### Problem
From the entries that follow, copy exactly the lines beginning at the line holding "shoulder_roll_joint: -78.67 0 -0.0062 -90" and continuing through the line holding "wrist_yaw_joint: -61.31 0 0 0".

Excerpted data section start

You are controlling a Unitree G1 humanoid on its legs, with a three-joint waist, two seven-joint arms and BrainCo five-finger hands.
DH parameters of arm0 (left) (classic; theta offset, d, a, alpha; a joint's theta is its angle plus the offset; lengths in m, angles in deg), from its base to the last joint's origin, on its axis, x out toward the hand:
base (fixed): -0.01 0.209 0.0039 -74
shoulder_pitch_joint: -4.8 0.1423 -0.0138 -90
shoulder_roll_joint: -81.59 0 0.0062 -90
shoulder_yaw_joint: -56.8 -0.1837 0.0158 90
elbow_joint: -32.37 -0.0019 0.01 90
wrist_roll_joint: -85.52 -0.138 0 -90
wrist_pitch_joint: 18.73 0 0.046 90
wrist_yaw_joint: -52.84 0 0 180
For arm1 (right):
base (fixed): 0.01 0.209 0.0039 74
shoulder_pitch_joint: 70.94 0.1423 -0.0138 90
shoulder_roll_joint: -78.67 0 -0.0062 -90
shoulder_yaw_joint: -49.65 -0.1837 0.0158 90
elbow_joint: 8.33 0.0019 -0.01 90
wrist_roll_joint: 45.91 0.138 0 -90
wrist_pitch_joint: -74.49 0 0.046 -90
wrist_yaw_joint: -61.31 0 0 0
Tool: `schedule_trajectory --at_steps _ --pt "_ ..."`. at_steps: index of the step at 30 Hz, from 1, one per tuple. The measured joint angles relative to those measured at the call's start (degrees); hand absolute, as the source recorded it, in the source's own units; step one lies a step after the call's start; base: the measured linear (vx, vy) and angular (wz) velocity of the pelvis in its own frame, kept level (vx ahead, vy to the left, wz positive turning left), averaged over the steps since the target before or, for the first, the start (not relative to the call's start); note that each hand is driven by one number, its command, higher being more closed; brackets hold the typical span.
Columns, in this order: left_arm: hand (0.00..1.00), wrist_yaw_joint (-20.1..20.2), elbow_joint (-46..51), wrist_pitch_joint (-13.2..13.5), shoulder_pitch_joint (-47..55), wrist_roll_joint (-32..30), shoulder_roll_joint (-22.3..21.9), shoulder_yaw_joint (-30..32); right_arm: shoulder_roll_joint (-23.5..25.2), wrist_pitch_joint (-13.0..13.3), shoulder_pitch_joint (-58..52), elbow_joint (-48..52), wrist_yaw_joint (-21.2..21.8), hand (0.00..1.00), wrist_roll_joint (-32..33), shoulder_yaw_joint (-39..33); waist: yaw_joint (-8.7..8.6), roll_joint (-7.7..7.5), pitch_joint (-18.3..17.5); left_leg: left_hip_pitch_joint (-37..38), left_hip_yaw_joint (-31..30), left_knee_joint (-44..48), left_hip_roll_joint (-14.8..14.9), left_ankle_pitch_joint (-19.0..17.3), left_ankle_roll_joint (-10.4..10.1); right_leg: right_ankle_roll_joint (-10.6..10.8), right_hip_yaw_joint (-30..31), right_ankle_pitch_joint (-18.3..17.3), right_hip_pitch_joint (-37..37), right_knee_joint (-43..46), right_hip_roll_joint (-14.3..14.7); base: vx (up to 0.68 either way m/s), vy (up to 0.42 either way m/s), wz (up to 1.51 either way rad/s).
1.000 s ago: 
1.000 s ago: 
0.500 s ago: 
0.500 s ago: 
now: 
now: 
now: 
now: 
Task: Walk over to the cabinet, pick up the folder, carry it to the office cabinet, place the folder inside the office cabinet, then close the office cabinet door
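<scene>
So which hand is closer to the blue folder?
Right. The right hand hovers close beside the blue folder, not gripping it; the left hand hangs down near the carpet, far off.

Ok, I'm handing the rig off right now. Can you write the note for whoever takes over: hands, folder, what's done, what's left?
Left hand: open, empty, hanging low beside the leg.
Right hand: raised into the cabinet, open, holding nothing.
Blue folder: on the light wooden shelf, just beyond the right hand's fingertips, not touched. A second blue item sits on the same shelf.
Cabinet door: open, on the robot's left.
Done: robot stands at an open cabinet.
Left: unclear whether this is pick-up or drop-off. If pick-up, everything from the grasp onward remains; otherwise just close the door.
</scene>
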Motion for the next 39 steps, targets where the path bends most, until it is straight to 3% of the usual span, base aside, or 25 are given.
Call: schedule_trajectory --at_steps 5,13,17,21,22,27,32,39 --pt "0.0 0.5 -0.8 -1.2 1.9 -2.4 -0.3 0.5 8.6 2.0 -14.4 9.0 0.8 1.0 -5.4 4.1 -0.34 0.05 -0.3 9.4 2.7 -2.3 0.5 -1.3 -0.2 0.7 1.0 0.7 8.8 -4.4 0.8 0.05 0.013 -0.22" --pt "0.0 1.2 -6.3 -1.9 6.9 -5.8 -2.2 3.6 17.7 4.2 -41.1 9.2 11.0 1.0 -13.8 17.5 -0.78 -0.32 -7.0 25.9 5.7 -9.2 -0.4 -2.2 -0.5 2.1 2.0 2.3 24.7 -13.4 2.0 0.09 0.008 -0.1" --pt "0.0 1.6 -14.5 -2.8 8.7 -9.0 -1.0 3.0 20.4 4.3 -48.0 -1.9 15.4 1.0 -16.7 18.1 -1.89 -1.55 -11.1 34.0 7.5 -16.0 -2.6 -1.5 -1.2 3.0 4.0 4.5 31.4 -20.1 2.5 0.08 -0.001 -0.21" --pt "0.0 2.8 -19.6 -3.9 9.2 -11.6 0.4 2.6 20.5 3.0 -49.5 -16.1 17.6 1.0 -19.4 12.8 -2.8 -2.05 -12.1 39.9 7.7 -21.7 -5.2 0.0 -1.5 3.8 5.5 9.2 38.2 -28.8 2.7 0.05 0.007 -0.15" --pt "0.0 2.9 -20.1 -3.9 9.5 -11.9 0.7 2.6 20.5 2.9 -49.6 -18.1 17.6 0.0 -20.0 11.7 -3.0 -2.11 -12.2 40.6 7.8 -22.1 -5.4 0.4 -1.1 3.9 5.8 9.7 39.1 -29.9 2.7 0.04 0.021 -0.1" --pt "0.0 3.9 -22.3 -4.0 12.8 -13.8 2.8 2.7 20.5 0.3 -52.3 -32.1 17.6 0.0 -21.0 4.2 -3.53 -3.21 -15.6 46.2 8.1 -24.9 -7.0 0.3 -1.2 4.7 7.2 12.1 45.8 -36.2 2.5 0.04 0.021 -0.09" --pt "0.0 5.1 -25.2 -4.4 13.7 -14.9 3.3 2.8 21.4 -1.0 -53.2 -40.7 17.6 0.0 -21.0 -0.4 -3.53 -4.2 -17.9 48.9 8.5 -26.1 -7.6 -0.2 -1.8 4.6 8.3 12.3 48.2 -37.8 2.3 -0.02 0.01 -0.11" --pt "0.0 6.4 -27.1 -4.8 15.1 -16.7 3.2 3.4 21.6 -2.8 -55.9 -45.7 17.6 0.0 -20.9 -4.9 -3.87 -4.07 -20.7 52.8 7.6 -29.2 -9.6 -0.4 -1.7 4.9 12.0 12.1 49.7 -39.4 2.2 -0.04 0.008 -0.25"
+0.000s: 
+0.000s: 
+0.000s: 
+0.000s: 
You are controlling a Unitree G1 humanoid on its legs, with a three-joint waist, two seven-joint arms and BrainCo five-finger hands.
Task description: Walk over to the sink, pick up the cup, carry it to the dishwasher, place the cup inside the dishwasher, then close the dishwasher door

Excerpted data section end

### Completed task
shoulder_roll_joint: -78.67 0 -0.0062 -90
shoulder_yaw_joint: -49.65 -0.1837 0.0158 90
elbow_joint: 8.33 0.0019 -0.01 90
wrist_roll_joint: 45.91 0.138 0 -90
wrist_pitch_joint: -74.49 0 0.046 -90
wrist_yaw_joint: -61.31 0 0 0

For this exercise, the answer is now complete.